WHAT YOU NEED TO DO: Exactly the lines from the one holding "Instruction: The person" through the last line of the listing below must appear in the answer, and no pictures.

DATA:
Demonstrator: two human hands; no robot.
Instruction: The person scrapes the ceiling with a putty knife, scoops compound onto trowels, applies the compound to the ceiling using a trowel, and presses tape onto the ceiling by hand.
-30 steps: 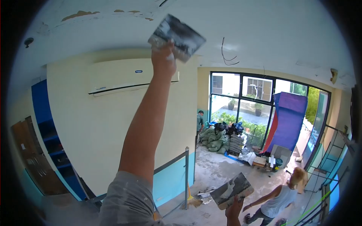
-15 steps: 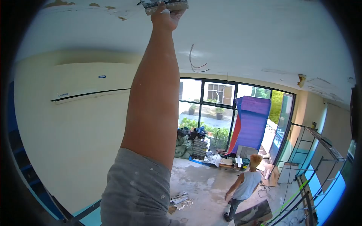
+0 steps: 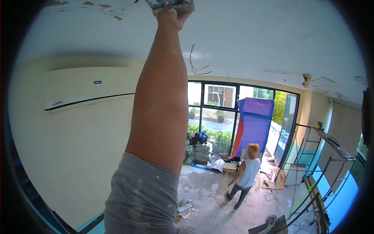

ANSWER FOR THIS EXERCISE:
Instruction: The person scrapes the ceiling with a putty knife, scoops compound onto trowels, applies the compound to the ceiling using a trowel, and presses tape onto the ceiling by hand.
-30 steps: 
-15 steps: 
+0 steps: 

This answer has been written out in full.